What Hinders Good Heart Health Among African-Americans?

Cardiovascular disease (CVD) is the most common cause of death in America, but the disease rates for African-Americans are especially high.

Cardiovascular disease (CVD) is the most common cause of death in America, but the disease rates for African-Americans are especially high.

A recent study used a community-based participatory research method to determine what hinders and facilitates individuals’ heart health.

“We chose to use photovoice because it is an effective tool for engaging communities in identifying public health concerns and potential targets for change as a first step in developing interventions to address them,” the study authors explained.

Because pharmacists have frequent and close contact with patients, they are in a prime position to spread awareness of heart disease and healthy preventive behaviors. Pharmacists can also help patients select appropriate omega-3 fatty acid dietary supplements that can support heart health.

The Heart Healthy Lenoir (HHL) study was conducted in eastern North Carolina, an area known as the “stroke belt,” in 2011 and 2012. The community in Lenoir County is 40% African-American and had a 2010 poverty rate of 23.2%.

Sessions with the 6 adults and 9 adolescents who participated in the study revealed that mental, spiritual, and social health could influence cardiovascular health. Both ecological barriers and personal responsibility factored into whether or not an individual was healthy, as well.

Ecological barriers to heart health may include racial residential segregation, socioeconomic inequalities, and economic disparity, the researchers noted.

Some study participants pointed to difficulties in making healthy choices at supermarkets, though they said personal responsibility can help them make the right choice.

“[W]hen you go into a store, you still have choices, even based on what’s on sale,” one participant said. “...What’s on sale here, $2.99 cake or sales at the fruit/produce section. I still have a choice: in the midst of all these regular ones, there was a low-calorie one.”

One theme that arose from the study was that positive influences on cardiovascular health tended to originate from family and community relationships and spiritual health.
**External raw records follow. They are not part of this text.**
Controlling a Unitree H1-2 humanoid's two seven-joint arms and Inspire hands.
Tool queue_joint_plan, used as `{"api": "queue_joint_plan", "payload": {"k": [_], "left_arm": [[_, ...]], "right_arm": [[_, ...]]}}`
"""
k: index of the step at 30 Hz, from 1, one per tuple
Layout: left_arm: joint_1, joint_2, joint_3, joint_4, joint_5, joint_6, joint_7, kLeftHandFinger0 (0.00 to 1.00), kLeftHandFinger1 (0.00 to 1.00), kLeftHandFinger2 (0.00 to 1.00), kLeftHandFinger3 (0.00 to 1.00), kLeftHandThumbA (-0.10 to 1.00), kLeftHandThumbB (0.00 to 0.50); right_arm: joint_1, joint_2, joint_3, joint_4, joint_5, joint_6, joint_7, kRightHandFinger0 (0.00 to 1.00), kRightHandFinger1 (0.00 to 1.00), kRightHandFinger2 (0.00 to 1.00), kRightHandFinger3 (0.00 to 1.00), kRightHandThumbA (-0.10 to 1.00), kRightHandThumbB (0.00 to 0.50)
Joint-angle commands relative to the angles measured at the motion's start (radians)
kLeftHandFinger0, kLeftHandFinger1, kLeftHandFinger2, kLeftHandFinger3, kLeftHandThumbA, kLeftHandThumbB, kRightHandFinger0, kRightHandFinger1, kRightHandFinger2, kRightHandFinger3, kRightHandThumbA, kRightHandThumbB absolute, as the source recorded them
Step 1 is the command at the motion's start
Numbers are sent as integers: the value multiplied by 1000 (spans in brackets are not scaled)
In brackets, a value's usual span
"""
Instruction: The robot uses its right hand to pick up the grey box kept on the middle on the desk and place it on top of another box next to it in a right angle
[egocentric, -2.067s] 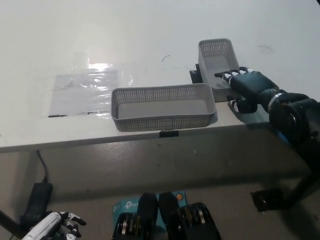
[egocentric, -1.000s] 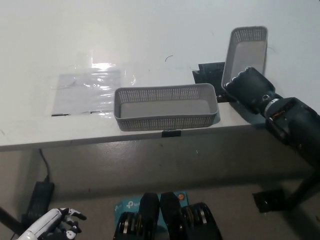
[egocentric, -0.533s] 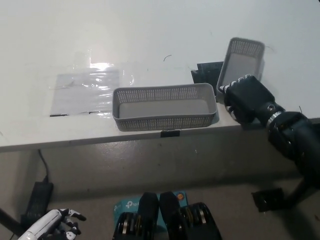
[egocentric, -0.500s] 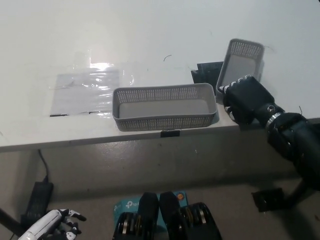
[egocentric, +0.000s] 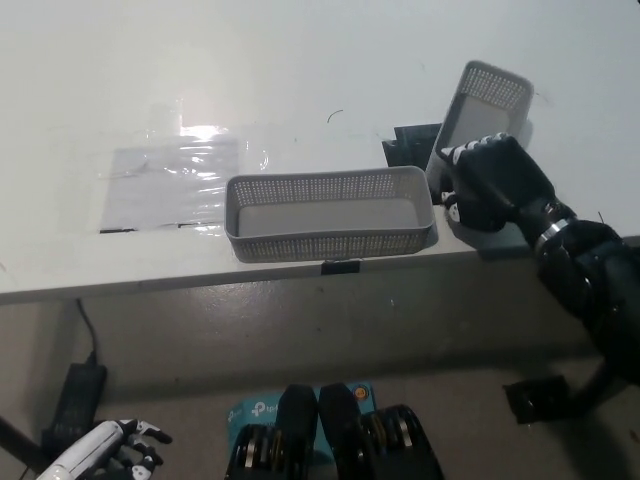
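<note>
Right hand: the black right hand (egocentric: 492, 185) is clamped on the near end of the small basket, fingers wrapped over its rim.
Small basket: the grey small basket (egocentric: 481, 100) is tilted, with its far end raised off the desk; its long axis runs away from the robot and leans slightly right.
Position: it is just right of the long basket's right end, over a black plate (egocentric: 409, 146).
Long basket: the long basket (egocentric: 328, 212) lies left to right near the desk (egocentric: 250, 60) edge, open side up.
Plastic sheet: a clear plastic sheet (egocentric: 170, 180) lies flat further left.
Left hand: the white left hand (egocentric: 118, 446) rests low at the lower left, fingers loosely apart, holding nothing.
</note>
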Motion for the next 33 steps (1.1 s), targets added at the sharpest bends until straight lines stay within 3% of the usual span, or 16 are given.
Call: {"api": "queue_joint_plan", "payload": {"k": [1, 4, 6, 9, 11, 13, 16, 18, 21, 22, 23, 28, 30, 31, 33], "left_arm": [[9, 25, 8, -24, 4, 18, -7, 478, 493, 618, 679, 281, 332], [10, 24, 9, -10, 0, -17, -1, 448, 459, 574, 676, 271, 328], [9, 25, 7, -14, 4, -11, -1, 470, 483, 601, 688, 267, 326], [12, 31, 9, -15, 6, -11, -2, 459, 478, 614, 699, 268, 323], [14, 31, 7, -19, 13, -16, 3, 419, 440, 576, 684, 259, 317], [14, 33, 6, -30, 15, 2, -3, 417, 442, 573, 699, 266, 317], [14, 31, 16, -24, -4, 0, -9, 439, 456, 577, 685, 242, 321], [15, 33, 15, -21, 1, -12, -5, 421, 438, 551, 669, 243, 323], [14, 32, 17, -18, -7, -5, -11, 441, 453, 565, 668, 238, 316], [15, 34, 13, -29, 8, 12, -7, 454, 464, 571, 669, 253, 324], [14, 35, 13, -29, 6, 12, -9, 453, 464, 572, 671, 253, 323], [2, 30, 9, -8, -2, -9, -12, 434, 453, 563, 651, 252, 329], [-1, 34, 4, -9, 6, -1, -14, 409, 430, 554, 666, 272, 329], [0, 33, 4, -10, 7, 1, -14, 408, 430, 554, 669, 273, 329], [-1, 32, 6, -5, 1, -8, -13, 421, 438, 556, 649, 257, 328]], "right_arm": [[-75, -49, -29, -58, 4, -29, -20, 0, 57, 409, 88, -100, 228], [-88, -72, -45, -83, 21, -31, 9, 0, 70, 375, 151, -100, 278], [-99, -86, -53, -105, 22, -23, 26, 0, 96, 407, 169, -100, 217], [-125, -85, -65, -99, 41, -56, 3, 0, 0, 257, 87, -100, 274], [-126, -86, -69, -147, 45, -27, 54, 0, 40, 364, 168, -100, 284], [-123, -79, -71, -193, 54, -10, 103, 0, 82, 431, 240, -100, 254], [-112, -48, -78, -271, 102, 25, 199, 0, 65, 409, 227, -100, 201], [-106, -29, -70, -301, 96, 23, 217, 0, 23, 367, 198, -100, 188], [-100, -7, -65, -334, 99, 31, 259, 0, 46, 394, 228, -100, 172], [-101, 19, -52, -346, 100, 21, 271, 0, 72, 408, 248, -100, 267], [-99, 28, -54, -351, 99, 20, 276, 0, 80, 418, 262, -100, 286], [-92, 63, -48, -351, 98, -19, 279, 0, 85, 434, 272, -100, 327], [-97, 85, -34, -334, 114, -49, 289, 0, 20, 354, 223, -100, 280], [-96, 89, -33, -336, 116, -45, 296, 0, 10, 340, 215, -100, 281], [-92, 95, -29, -343, 120, -51, 307, 0, 0, 328, 222, -100, 322]]}}
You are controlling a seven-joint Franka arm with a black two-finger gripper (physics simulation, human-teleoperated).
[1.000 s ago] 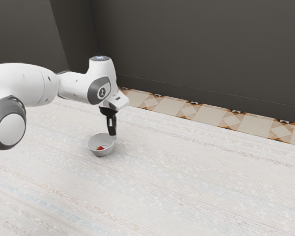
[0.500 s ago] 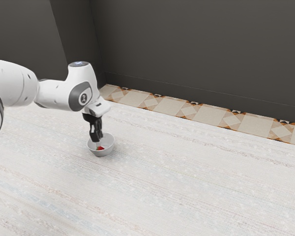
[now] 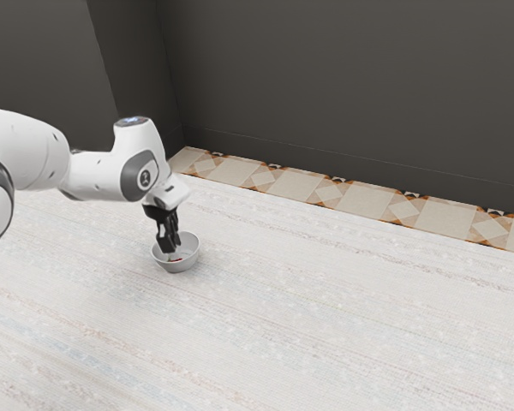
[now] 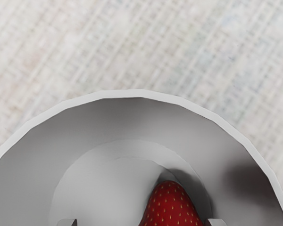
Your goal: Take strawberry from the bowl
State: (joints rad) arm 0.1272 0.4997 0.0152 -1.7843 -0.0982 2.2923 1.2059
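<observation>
Lower than half a second ago, the pincer [image 3: 173, 254] has dipped further into the bowl [image 3: 189, 263], which sits where it did on the counter [image 3: 325, 317]. Its fingers [image 4: 216, 222] stand spread, with the strawberry [image 4: 170, 207] lying between them inside the bowl, much nearer one finger than the other. That off-centre stance is probably the main risk: closing now, the nearer finger may shove the fruit across before the far one meets it, and the tapered, rounded flesh could squirt loose. Going deeper, a fingertip might catch the sloping wall and drag or tip the bowl; squeezing too shallow could lose the berry on the lift.
</observation>
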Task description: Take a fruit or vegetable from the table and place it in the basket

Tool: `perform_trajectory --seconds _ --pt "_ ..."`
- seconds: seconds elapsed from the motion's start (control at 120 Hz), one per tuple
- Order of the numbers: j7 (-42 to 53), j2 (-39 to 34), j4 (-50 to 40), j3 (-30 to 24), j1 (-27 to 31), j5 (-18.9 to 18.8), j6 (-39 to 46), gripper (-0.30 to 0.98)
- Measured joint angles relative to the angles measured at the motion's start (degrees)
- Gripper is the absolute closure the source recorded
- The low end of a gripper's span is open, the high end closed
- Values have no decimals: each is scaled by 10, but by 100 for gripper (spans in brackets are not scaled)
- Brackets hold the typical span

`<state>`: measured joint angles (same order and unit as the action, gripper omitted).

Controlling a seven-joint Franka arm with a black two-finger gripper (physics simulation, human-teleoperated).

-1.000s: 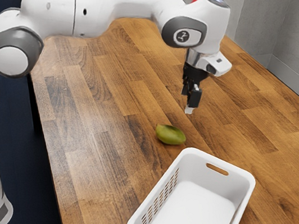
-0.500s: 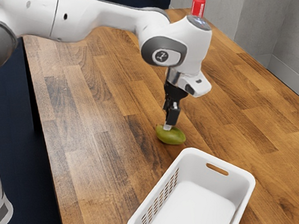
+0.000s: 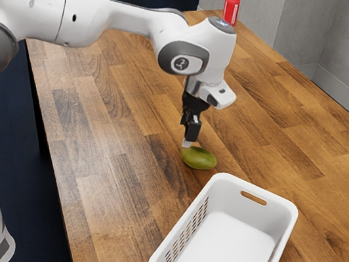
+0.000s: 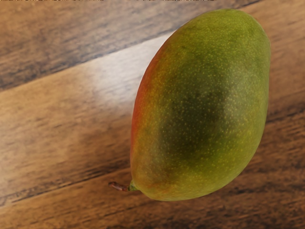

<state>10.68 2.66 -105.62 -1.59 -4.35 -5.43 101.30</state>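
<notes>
Beyond mango [image 3: 200, 159] and table [image 3: 111, 148], grey walls [image 3: 338, 32]

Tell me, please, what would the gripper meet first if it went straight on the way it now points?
Most likely the mango, just below the downward-pointing gripper. Depth is unclear, though, so it could slip past the fruit's edge to the table.

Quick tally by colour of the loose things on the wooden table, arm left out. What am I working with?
Green: 1, an oval mango with a reddish flush
White: 1, a rectangular plastic-looking basket with slotted sides
Red: 1, a cylindrical drink can
Total: 3
</notes>
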Motion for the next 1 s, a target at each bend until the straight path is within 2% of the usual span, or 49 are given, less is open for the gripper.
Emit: perform_trajectory --seconds 0.317,1.0 --pt "1 0 -2 0 -29 1 2 0" --pt "3 31 -10 1 -20 11 31 0"
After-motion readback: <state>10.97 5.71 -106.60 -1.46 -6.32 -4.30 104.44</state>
Study participants’ articulated that spiritual health helped them understand their body and purpose.

They also emphasized that experience and knowledge could help them make healthier choices.

As part of the study, the participants were given cameras to take pictures of their concerns in the community that could affect their heart health.

They were also instructed on the “showed” technique:

· What do you see here?

· What is really happening here?

· How does this relate to our lives?

· Why does this problem exist?

· How can we be empowered by this?

· What can we do about it?

The photos they took reflected a dearth of healthy available food, lack of access to places where they can exercise, and technology that can promote a more sedentary lifestyle.

In discussions, the group identified heart-healthy factors such as smoking cessation, exercise, healthy diet and weight, and good cholesterol, blood pressure, and fasting blood glucose levels. They also discussed social, spiritual, and mental factors, placing an emphasis on the impact of stress.

The researchers suggested that their findings could help develop and implement interventions to prevent CVD. For example, since stress was pinpointed as a barrier to heart health (and studies have shown evidence of a link between stress and CVD), future interventions could find ways to relieve patients’ stress.

“Future research could build on these and other findings from the HHL study to explore not only how best to target and reduce CVD disparities, but also how to improve community-wide cardiovascular health,” the study authors concluded.

By 2030, about 40.5% of the nation’s population is expected to have some form of CVD, but estimates are even higher for African-Americans, according to the American Heart Association.